そんな時代に、JLoが若者だった1990年代のような恋愛映画は、果たして成立するのか? という一つの問いをぶつけることが、本作『オフィス・ロマンス』の大きなコンセプトとなっている。ここでは、そんな要素を扱った本作が描いたものと、それが引き起こすものに対する率直な評価を述べていきたい。
JLoの相手役になっているのは、ブレット・ゴールドスタイン。Apple TVのドラマシリーズ『テッド・ラッソ:破天荒コーチがゆく』で、エミー賞コメディシリーズ部門の助演男優賞を獲得して注目を集めた俳優兼コメディアンである。脚本の手腕も評価されている彼は、本作でも共同で脚本家を務めている。本作においては、そのユーモアセンスと、JLoとの化学反応が期待されていた。しかし本作は、アメリカの批評家、観客ともに高い評価が得られなかったようだ。
本作のメインの舞台となるのは、大手航空会社「エア・クルーズ」である。JLo演じるCEOのジャッキーは、能力主義と規律によって会社を引っ張る、非の打ち所がないトップエグゼクティブだ。彼女は自身のポリシーから、厳格な「社内恋愛禁止規定」を掲げていた。彼女にとって職場とは、私情や曖昧な感情を完全に排し、業務に打ち込むべき場所に他ならない。
そんなジャッキーの前に現れるのが、ブレット・ゴールドスタイン演じる、新任の企業弁護士ダニエルである。雇用主であるジャッキーを一目見て、たちまち惹かれてしまったダニエルは、初仕事で彼女にいいところを見せることに成功するが、握手をした途端に“不適切な部分”が反応するという醜態を見せてしまう。

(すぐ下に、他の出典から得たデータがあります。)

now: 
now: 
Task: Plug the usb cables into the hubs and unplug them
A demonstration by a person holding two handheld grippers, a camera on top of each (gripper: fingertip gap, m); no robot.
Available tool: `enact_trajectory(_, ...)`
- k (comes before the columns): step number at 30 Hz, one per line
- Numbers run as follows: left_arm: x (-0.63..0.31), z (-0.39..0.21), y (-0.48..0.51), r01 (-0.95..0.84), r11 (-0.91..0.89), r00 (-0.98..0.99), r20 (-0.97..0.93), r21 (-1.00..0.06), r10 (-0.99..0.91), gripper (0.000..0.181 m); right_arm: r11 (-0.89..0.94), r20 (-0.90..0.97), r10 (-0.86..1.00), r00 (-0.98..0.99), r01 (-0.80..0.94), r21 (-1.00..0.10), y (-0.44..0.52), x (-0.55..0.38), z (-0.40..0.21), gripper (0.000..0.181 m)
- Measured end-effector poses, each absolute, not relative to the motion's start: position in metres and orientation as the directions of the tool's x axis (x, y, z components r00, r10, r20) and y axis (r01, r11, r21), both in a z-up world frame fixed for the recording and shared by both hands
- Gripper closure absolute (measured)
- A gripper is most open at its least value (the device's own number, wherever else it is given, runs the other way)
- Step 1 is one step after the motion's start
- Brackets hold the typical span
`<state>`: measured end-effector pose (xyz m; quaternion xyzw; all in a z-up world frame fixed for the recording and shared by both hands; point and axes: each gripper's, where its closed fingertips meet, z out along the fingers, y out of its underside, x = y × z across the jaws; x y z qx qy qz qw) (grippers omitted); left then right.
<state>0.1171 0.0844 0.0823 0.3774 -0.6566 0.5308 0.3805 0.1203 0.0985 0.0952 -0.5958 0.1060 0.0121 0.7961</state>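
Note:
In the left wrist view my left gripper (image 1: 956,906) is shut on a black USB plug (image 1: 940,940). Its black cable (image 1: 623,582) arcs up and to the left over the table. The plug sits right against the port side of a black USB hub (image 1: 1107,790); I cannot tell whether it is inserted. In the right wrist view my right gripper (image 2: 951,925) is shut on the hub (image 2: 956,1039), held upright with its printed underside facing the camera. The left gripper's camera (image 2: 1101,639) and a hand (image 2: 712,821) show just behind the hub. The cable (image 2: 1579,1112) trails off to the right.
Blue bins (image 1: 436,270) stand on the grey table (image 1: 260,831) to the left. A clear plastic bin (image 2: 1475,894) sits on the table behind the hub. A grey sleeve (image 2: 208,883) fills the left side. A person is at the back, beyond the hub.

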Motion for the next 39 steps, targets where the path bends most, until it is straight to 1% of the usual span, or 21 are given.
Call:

そんな下品なトラブルをきっかけに、二人の関係は少しずつ接近していく。しかし、二人の関係の深まりを邪魔するのが、社内規定なのである。CEO自身が規定を破っては、企業として示しがつかない。ダニエルもまた、ジャッキーの立場を考えて、自分の気持ちを抑えつけようとする。
公私の境界を引いていたはずのジャッキーが、ダニエルのどこか不器用で人間味あふれるアプローチによって、徐々にほだされていく過程は、ロマンティックコメディの王道的な流れだ。ジャッキーがもともと英国文化にフェティッシュがあり、それを察知した英国出身のダニエルが、近衛兵のコスプレをしてステレオタイプな英国人を演じてあげるという、笑っていいのか分からない一種の“プレイ”も描かれる。
こうした表現において本作が打ち出すテーマとは、そのような抑えきれない、どうにも人間的な衝動が、ルールや概念によって縛られてしまっているという、現代の社会の一側面なのだろう。90年代ならば、劇中のような職場での恋愛は、違和感なくラブコメとして楽しめたのかもしれないが、いまではそういった人間性や、相手を思いやりリスペクトを払った上での関係すらも築けなくなっているのかもしれない。
ゴールドスタインらの脚本は、そうした現代的なシステムがもたらす、ある種の閉塞感に対し、ジャッキーとダニエルという二人のぎこちない恋愛を通じて、人間性の復権を描こうと試みているのだ。その意味で本作は、90年代あたりまでの牧歌的な雰囲気へと、意識的に回帰しているように見える。